Hovea artist Hans Arkeveld has created a body of work so deep, so wide, it is almost impossible to describe. Hans works in bronze, wood, wire, wax, and any  object he can re-purpose to meet his needs. His pen and ink drawings have been compared to Leonardo DaVinci.

What! Leonardo DaVinci!

“I’m not a writer, I’m not particularly articulate, but I can paint and draw and work in 3D (sculpture). It’s how I express my thoughts and feelings about the world,”  says Hans, crowded in his workshop amongst a head-spinning collection of sculpture, models,moulds, samples, tools and contraptions.

Hans’ place itself is a work of art. From the house he built himself, to the shrines, sculptures, grottos, murals, the piles of paraphernalia – even the ‘bushfire emergency map’ on the front gate is testament to a life of boundless creativity.

As well as all this, and his public commissions, Hans has worked part time at the University of Western Australia in the anatomy department for over 30 years. Hans first found his way into the UWA anatomy department after art school when he was developing his knowledge and drawing of the human body. It wasn’t long before the university offered Hans lab work and then the chance to create models and teaching aids. It was helpful income for a young, independent artist. In 2000 UWA recognised Hans when they made him an Honorary Fellow.

Hans has altered our awareness of ourselves. His being here has made a difference to us. He makes us feel good about ourselves, what we do and how we do it.

                  Dr Jan Meyer interviewed by Robin Taylor, 2004 for the book Transient

Hans’ relationship with the university anatomy department is symbiotic and he is drawn to study of the human body, particularly the embryo and foetus, a motif frequently referenced in his work.

“The foetus lives in a world with no up or down. No gravity, no hot or cold. Its form is perfect and complete. In a sense we spend our whole lives finding our way back to this state. Buddhists call it Nirvana”, says Hans.

Hans’ work is collected by Janet Holmes a Court, Kerry Stokes, the National Gallery of Australia and many private collections, when they can get it. Hans can spend a decade or more on a single piece. Revisiting his work, making changes over time.

His work is more beautiful than heavy – although Hans says it’s his empathy with the plight of others that pushes him to work.

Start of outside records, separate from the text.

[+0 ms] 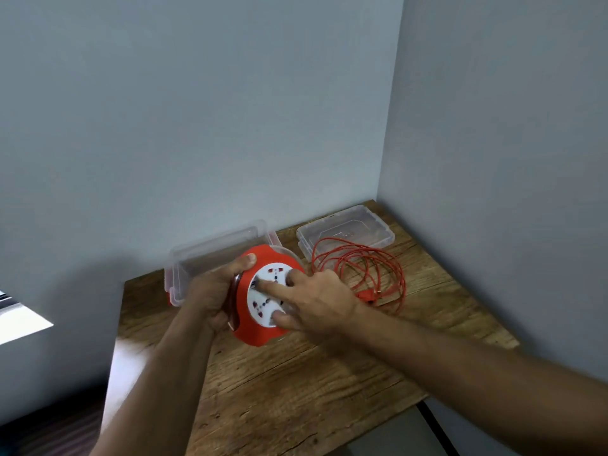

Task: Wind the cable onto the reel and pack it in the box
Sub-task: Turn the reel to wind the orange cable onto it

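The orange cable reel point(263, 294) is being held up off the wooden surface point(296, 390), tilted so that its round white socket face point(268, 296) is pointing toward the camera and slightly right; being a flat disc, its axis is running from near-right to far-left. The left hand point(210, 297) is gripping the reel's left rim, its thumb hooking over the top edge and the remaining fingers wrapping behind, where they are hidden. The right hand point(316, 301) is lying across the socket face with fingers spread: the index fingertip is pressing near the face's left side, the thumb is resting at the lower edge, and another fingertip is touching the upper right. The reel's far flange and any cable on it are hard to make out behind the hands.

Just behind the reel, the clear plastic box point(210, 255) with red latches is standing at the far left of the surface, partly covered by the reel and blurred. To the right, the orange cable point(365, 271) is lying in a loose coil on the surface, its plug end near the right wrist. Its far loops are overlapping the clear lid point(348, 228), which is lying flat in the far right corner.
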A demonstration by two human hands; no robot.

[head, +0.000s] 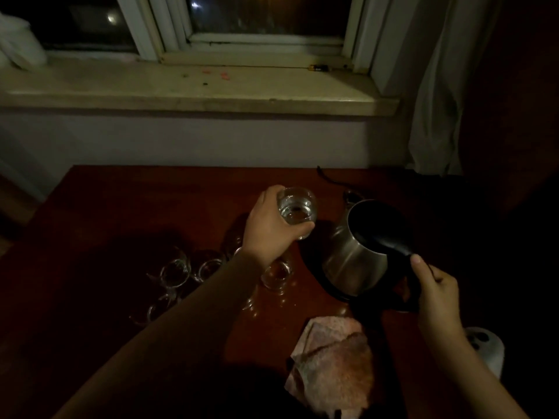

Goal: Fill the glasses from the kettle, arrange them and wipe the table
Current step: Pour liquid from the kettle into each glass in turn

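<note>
My left hand (270, 229) grips a clear glass (298, 208) holding water, lifted above the dark red table (121, 213). To its right a steel kettle (360, 255) with its lid open sits on a black base (338, 293), its spout pointing toward the glass. My right hand (437, 291) is closed around the kettle's black handle. Several empty glasses (175, 272) stand on the table under and left of my left forearm; one glass (276, 275) stands just below the held one. A folded pinkish cloth (332, 370) lies near the table's front edge.
A black cord (329, 178) runs from the kettle base to the table's far edge. A window sill (196, 86) and wall lie behind the table, a pale curtain (438, 101) hangs at the right. A white object (484, 347) sits low at the right.
</note>
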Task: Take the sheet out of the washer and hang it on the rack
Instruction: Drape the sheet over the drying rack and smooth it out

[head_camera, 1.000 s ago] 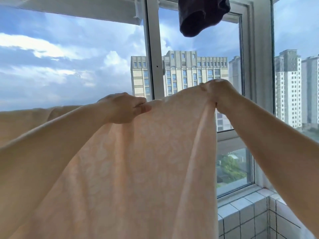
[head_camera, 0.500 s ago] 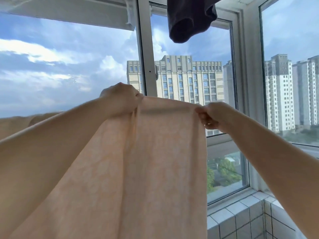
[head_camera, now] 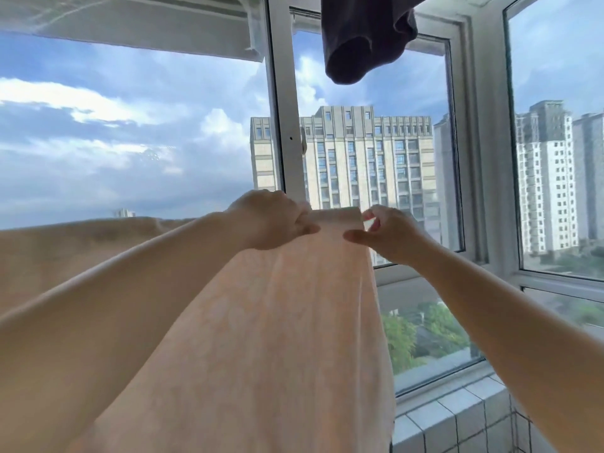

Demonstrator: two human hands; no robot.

“My work is informed largely by my feelings on humanitarian issues – I know I react strongly to suffering. But it can be hard work being serious, so I also make work that is just for fun. It has no meaning at all”, Hans says with a laugh. Just the joy embodied in the work itself.

There is now a push, lead by indefatigable  author/ photographer Richard Woldendorp, to publish a pictorial book of Hans’ work stretching over 50 years. “I have photographed a lot of artists and their work”, says Richard, “I feel very strongly that Arkeveld’s work deserves much more attention.”

Hans doesn’t mind either way. “I don’t want to be famous or anything”, he says smiling, “To have my work all together in a book might be nice I guess.”

The Eye is currently producing a short video on Hans and some of his work. Check back soon to see it. You may be amazed!

 

 

 

 

2 Comments

  1. I have recently donated a super 8 film showing Hans Arkveld working on some of his scupture to the Alexander Library and they are going to digitize it
    You may like to enquire of the library how this is going and if you could access the film to see if there is any relevant information that may be of use to you

  2. Trudy Thomas says:

    Hello
    Any news on either the book by Richard Woldendorp or your video on Han’s work?
    We have a few pieces of Hans’ work in the family and would love to see the end result of both these projects.
    Kind regards,
    Trudy.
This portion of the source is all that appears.